Opened 15 years ago

Closed 15 years ago

Last modified 15 years ago

#11415 closed (wontfix)

Django doesn't call delete() for relatively deleted objects.

Reported by: Loststylus Owned by: nobody
Component: Uncategorized Version: 1.0
Severity: Keywords:
Cc: Triage Stage: Unreviewed
Has patch: no Needs documentation: no
Needs tests: no Patch needs improvement: no
Easy pickings: no UI/UX: no

Description

A simple example:

class Link(models.Model):

num = models.IntegerField('foo')

def delete(self):

super(Link, self).delete()
print('doing some cleanup after killing self')

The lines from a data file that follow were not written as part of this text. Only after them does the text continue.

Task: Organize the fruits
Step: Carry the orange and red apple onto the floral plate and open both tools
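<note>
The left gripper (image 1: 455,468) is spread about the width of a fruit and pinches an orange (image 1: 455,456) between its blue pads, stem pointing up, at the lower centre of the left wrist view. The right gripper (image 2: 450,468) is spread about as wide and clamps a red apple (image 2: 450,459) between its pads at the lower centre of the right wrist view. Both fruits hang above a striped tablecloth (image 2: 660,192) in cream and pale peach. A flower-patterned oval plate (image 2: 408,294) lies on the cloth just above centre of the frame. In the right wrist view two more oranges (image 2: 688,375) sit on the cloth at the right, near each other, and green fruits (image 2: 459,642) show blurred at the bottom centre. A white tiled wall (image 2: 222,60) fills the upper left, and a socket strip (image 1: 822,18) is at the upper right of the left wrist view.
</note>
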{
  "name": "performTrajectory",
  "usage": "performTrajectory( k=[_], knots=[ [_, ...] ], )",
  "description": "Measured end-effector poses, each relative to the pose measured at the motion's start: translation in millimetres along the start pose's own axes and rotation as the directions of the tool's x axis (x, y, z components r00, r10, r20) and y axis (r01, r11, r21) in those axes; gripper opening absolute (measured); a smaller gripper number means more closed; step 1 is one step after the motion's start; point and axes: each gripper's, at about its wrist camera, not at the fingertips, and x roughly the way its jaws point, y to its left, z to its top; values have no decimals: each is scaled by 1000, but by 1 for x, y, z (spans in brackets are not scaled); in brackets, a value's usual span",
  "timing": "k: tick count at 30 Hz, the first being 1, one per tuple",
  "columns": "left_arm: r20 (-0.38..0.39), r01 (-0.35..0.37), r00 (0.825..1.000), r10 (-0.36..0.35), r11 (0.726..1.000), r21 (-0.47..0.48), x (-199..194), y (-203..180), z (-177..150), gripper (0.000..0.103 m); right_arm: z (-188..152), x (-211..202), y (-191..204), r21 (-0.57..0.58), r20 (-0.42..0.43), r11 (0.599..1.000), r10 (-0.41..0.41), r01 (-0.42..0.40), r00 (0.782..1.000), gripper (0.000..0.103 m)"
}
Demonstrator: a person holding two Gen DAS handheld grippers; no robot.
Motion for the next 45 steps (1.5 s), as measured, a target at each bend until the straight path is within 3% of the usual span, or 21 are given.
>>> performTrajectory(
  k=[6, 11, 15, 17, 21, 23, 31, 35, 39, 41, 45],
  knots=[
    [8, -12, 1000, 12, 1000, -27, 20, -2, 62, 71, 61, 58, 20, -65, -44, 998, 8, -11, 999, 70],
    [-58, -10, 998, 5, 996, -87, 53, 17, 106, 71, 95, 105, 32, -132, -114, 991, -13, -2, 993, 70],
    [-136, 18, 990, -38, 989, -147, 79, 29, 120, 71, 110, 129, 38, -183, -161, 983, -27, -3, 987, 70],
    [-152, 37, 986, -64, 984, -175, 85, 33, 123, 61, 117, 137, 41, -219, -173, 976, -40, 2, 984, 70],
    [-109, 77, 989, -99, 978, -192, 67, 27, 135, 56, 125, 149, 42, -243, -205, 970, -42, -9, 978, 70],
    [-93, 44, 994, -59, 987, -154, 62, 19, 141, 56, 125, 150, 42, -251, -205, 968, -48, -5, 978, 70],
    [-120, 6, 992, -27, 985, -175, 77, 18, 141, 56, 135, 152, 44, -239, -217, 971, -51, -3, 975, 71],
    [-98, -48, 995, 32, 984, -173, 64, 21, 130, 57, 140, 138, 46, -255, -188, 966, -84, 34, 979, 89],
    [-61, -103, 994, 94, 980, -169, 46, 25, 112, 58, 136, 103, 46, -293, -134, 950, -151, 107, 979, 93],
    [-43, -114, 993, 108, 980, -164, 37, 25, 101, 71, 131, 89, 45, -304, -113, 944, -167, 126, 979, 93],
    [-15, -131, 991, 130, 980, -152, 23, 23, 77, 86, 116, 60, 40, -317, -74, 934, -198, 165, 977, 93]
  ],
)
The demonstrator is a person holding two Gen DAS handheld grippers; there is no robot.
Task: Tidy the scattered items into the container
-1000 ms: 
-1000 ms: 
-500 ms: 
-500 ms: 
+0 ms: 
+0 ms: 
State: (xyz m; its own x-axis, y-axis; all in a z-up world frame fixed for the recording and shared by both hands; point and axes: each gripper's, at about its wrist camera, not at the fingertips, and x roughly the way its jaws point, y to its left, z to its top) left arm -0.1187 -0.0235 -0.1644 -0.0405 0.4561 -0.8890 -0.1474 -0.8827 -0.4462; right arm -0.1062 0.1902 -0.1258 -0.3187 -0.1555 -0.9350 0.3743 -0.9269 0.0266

class Something(models.Model):

link = models.ForeignField(Link)

Okay, now delete some "Links" from Admin site - delete() is called.
Try to delete some "Somethings" with relations - they are deleted and related "Links" are deleted, too, but delete() is not called for related objects.

Change History (3)

comment:1 by Loststylus, 15 years ago

Sorry for code mess

class Link(models.Model):
    num = models.IntegerField('foo')

    def delete(self):
        super(Link, self).delete()
        print('doing some cleanup after killing self')

class Something(models.Model):
    link = models.ForeignField(Link)

comment:2 by Russell Keith-Magee, 15 years ago

Resolution: wontfix
Status: newclosed

This is by design, and documented as such. If delete() is called on the cascade, you could end up with a flood of calls to delete() methods. To prevent this sort of flood, delete() is only invoked on a direct call to delete an object.

comment:3 by Loststylus, 15 years ago

So, how a developer supposed to do clean-up routines after deleting objects? It's wrong to iterate through related objects and call delete() on each of them from the delete() function.